A funny thing happened yesterday on my Facebook feed: Dozens of people posted a story that was neither excellent, enlightening, funny or sad.
The article, Marriage Isn't for You, along with a standard happy couple wedding shot, began with: 'Having been married only a year and a half, I've recently come to the conclusion that marriage isn't for me.'
Okay – I'll bite. My friends were clearly being affected by this, so I clicked. Is it an anti-marriage rant that's uniting all the single ladies? No. A story of a scorned groom by a vicious woman? Nope.
In a sappy, incredibly verbose blog, writer Seth Adam Smith reveals the punchline about 300 words in: "It's not about you. Marriage is about the person you married."
And so, he's not saying he regrets getting married – as the headline would have you believe.
Again, this post was shared on social networks more than 20,000 times. I kept waiting for the punch line, for the "thank you, Internet" moment that usually comes with viral stories you see repeatedly polluting Facebook feeds. (Read: the case of the stolen llama.)

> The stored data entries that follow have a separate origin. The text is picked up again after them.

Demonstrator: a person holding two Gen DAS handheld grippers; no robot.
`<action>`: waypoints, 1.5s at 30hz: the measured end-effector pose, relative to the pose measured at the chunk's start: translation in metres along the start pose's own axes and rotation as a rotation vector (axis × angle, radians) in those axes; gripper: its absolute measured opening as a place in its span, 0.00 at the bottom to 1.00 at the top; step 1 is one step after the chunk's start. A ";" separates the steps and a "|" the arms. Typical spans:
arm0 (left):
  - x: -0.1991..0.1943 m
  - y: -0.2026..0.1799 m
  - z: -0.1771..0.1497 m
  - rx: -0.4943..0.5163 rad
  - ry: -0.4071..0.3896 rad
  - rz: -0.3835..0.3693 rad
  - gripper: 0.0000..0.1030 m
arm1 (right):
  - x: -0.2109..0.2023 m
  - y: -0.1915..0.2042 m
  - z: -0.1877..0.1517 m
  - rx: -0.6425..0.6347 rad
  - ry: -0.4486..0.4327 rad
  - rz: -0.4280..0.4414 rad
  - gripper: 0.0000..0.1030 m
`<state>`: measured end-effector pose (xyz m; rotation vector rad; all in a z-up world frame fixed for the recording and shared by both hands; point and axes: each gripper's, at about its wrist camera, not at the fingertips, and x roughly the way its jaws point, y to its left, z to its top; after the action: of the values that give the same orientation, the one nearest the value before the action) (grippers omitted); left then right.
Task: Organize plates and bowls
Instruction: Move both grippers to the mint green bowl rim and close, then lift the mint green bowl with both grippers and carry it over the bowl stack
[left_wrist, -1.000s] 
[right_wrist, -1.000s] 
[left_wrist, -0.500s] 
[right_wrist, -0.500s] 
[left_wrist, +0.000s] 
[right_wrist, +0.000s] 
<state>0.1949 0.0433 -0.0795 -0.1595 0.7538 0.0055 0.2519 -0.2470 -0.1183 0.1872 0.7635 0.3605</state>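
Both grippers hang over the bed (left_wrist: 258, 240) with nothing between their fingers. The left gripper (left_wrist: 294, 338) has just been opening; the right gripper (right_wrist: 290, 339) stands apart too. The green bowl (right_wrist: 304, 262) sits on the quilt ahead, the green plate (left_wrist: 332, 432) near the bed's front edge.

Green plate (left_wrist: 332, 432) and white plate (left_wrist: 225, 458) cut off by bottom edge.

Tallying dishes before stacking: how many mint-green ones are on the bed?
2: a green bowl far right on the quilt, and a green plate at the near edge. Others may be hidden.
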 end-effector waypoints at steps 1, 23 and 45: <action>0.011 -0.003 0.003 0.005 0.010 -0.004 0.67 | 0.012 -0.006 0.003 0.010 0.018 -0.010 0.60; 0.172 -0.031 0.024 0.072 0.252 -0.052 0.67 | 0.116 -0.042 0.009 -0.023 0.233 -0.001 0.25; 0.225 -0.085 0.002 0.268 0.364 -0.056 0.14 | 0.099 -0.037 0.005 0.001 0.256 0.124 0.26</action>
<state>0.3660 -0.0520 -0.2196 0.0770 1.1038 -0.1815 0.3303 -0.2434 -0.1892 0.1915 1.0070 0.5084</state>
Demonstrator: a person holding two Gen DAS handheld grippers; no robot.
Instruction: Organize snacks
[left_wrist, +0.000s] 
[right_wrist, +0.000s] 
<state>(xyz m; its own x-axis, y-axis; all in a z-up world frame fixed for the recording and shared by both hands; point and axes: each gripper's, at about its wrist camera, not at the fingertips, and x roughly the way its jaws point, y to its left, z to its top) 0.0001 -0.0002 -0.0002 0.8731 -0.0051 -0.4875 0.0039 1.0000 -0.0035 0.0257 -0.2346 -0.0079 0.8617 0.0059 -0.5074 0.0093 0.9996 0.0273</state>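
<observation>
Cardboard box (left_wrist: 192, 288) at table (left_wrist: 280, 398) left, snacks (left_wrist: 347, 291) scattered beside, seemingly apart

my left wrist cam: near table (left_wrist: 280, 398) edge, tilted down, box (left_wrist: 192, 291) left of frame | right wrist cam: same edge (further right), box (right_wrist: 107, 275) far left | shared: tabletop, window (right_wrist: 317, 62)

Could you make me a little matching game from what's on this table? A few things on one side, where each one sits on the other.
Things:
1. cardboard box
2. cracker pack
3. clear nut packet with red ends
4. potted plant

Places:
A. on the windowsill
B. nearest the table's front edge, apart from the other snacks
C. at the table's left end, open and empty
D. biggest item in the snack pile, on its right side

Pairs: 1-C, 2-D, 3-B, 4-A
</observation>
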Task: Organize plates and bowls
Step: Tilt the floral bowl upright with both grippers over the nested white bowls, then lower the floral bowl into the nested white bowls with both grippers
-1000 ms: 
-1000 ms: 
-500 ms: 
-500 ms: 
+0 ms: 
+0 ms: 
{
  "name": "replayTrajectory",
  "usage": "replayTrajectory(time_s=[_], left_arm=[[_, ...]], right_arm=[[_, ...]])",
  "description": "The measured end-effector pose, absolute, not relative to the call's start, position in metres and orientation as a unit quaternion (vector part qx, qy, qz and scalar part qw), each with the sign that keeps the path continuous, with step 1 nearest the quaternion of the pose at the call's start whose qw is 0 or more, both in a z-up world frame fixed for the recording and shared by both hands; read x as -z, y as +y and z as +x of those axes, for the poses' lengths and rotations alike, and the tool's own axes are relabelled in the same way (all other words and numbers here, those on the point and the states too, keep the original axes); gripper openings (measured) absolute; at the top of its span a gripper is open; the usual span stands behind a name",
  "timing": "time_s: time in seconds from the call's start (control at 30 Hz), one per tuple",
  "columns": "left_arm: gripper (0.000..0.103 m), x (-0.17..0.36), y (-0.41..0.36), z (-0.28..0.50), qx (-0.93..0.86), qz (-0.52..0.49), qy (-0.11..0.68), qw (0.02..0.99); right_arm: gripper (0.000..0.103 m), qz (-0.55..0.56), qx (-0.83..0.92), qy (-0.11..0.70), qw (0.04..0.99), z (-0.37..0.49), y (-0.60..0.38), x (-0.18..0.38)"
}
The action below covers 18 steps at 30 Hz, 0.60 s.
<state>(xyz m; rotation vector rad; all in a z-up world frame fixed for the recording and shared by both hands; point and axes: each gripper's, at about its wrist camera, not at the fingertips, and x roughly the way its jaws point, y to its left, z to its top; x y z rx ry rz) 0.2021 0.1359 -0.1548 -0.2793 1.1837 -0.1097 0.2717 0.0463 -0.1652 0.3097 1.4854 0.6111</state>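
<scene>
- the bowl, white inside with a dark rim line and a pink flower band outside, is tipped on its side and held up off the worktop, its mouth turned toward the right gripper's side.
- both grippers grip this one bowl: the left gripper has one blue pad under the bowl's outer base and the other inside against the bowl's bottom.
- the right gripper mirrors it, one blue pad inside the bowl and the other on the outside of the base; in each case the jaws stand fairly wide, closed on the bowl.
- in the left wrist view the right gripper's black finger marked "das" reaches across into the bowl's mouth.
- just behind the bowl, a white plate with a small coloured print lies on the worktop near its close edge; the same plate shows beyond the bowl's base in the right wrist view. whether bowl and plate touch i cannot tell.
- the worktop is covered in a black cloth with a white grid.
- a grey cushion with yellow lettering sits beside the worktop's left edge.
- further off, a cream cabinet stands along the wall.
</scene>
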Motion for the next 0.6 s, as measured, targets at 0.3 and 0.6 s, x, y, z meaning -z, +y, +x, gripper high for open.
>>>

Surely my Facebook feed was smarter than this silly, deceptive headline: Why were people I know and love so enthralled? And, er, did they read it? I asked my Facebook friends what the draw was – and got a very blunt answer.
"It's an article that girls read and then send to their apprehensive boyfriends about getting married. The girls use it to say, 'Hunny getting married is a selfless thing, do it for me … doesn't matter if you're ready yet, I am."
And then, something awful happened. I looked at all the people who had shared it – 21 in total – and each one was female, and each one was in a long-term relationship.
As a 30-year-old never married woman, I'm likely not the best person to be eschewing relationship advice (let us not recall what happened when I hired an online matchmaker.)
That said, if both partners are getting married for the other person, there's something wrong with that equation. (Imagine ordering Chinese food only because you think the other person wants to – but they're only ordering it for you? My brain cannot compute.)
Any good relationship should always be for you. Selfishness has become a negative word – but the main reason you should be in a relationship is because your partner makes you giddy.